A timer is a specialized type of clock which is used to measure time intervals. A timer that counts from zero upwards for measuring time elapsed is often called a stopwatch. It is a device that counts down from a specified time interval and used to generate a time delay, for example, an hourglass is a timer.
A counter is a device that stores (and sometimes displays) the number of times a particular event or process occurred, with respect to a clock signal. It is used to count the events happening outside the microcontroller. In electronics, counters can be implemented quite easily using register-type circuits such as a flip-flop.
Difference between a Timer and a Counter
The points that differentiate a timer from a counter are as follows −
Timer | Counter |
---|---|
The register incremented for every machine cycle. | The register is incremented considering 1 to 0 transition at its corresponding to an external input pin (T0, T1). |
Maximum count rate is 1/12 of the oscillator frequency. | Maximum count rate is 1/24 of the oscillator frequency. |
A timer uses the frequency of the internal clock, and generates delay. | A counter uses an external signal to count pulses. |
Timers of 8051 and their Associated Registers
The 8051 has two timers, Timer 0 and Timer 1. They can be used as timers or as event counters. Both Timer 0 and Timer 1 are 16-bit wide. Since the 8051 follows an 8-bit architecture, each 16 bit is accessed as two separate registers of low-byte and high-byte.
Timer 0 Register
The 16-bit register of Timer 0 is accessed as low- and high-byte. The low-byte register is called TL0 (Timer 0 low byte) and the high-byte register is called TH0 (Timer 0 high byte). These registers can be accessed like any other register. For example, the instruction MOV TL0, #4H moves the value into the low-byte of Timer #0.
Timer 1 Register
The 16-bit register of Timer 1 is accessed as low- and high-byte. The low-byte register is called TL1 (Timer 1 low byte) and the high-byte register is called TH1 (Timer 1 high byte). These registers can be accessed like any other register. For example, the instruction MOV TL1, #4H moves the value into the low-byte of Timer 1.

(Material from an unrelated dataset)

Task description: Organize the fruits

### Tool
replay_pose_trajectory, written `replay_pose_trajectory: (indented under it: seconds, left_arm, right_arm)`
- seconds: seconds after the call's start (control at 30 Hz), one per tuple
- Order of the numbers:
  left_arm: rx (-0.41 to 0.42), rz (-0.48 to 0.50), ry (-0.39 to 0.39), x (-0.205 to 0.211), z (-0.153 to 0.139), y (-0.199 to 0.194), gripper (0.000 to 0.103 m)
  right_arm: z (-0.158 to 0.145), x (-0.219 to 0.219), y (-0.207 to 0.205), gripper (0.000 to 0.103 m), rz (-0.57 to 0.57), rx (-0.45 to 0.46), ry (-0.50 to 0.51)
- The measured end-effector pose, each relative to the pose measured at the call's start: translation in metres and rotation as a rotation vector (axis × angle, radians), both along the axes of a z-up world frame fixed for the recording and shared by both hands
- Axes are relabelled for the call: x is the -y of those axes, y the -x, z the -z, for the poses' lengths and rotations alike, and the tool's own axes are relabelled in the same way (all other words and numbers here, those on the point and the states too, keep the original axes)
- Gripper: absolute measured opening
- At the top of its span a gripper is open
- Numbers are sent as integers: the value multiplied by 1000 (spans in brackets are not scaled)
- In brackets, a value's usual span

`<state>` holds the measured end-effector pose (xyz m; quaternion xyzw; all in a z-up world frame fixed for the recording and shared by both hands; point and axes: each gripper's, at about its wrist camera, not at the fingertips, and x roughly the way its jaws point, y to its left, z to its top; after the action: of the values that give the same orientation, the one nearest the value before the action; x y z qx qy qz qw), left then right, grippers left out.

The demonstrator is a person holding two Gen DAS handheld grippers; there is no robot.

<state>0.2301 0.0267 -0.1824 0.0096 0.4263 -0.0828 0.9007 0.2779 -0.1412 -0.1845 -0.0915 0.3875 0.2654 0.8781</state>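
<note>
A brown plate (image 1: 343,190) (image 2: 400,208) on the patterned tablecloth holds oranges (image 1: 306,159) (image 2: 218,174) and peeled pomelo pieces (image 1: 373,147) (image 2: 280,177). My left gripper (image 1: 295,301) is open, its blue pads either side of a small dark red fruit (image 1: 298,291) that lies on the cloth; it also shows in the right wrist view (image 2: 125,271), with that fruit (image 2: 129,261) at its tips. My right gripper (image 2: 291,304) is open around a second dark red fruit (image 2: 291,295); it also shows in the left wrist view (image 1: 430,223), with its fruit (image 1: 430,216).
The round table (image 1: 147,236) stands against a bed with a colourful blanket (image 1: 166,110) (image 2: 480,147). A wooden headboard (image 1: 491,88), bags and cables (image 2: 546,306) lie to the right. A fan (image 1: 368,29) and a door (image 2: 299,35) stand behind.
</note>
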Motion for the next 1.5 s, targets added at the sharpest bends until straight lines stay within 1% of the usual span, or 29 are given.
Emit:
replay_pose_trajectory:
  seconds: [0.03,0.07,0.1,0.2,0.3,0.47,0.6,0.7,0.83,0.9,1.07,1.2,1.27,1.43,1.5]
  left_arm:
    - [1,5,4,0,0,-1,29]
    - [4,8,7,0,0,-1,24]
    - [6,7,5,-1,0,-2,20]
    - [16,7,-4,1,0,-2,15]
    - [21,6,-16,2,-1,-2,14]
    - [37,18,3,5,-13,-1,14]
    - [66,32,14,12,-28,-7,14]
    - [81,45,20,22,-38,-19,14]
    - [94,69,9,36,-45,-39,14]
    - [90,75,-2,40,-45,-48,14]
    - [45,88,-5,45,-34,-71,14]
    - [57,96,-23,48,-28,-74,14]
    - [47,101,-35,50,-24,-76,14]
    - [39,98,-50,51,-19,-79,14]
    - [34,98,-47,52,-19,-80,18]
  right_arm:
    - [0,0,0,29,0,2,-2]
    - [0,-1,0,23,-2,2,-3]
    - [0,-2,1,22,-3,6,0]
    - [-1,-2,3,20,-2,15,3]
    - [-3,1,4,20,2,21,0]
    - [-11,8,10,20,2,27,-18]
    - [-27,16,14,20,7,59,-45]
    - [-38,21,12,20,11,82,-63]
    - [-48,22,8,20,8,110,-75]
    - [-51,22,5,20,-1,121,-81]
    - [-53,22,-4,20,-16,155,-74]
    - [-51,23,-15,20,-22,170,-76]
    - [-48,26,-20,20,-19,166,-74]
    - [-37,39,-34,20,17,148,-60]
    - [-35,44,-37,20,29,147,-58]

TMOD (Timer Mode) Register
Both Timer 0 and Timer 1 use the same register to set the various timer operation modes. It is an 8-bit register in which the lower 4 bits are set aside for Timer 0 and the upper four bits for Timers. In each case, the lower 2 bits are used to set the timer mode in advance and the upper 2 bits are used to specify the location.
Gate − When set, the timer only runs while INT(0,1) is high.
C/T − Counter/Timer select bit.
M1 − Mode bit 1.
M0 − Mode bit 0.
GATE
Every timer has a means of starting and stopping. Some timers do this by software, some by hardware, and some have both software and hardware controls. 8051 timers have both software and hardware controls. The start and stop of a timer is controlled by software using the instruction SETB TR1 and CLR TR1 for timer 1, and SETB TR0 and CLR TR0 for timer 0.
The SETB instruction is used to start it and it is stopped by the CLR instruction. These instructions start and stop the timers as long as GATE = 0 in the TMOD register. Timers can be started and stopped by an external source by making GATE = 1 in the TMOD register.
C/T (CLOCK / TIMER)
This bit in the TMOD register is used to decide whether a timer is used as a delay generator or an event manager. If C/T = 0, it is used as a timer for timer delay generation. The clock source to create the time delay is the crystal frequency of the 8051. If C/T = 0, the crystal frequency attached to the 8051 also decides the speed at which the 8051 timer ticks at a regular interval.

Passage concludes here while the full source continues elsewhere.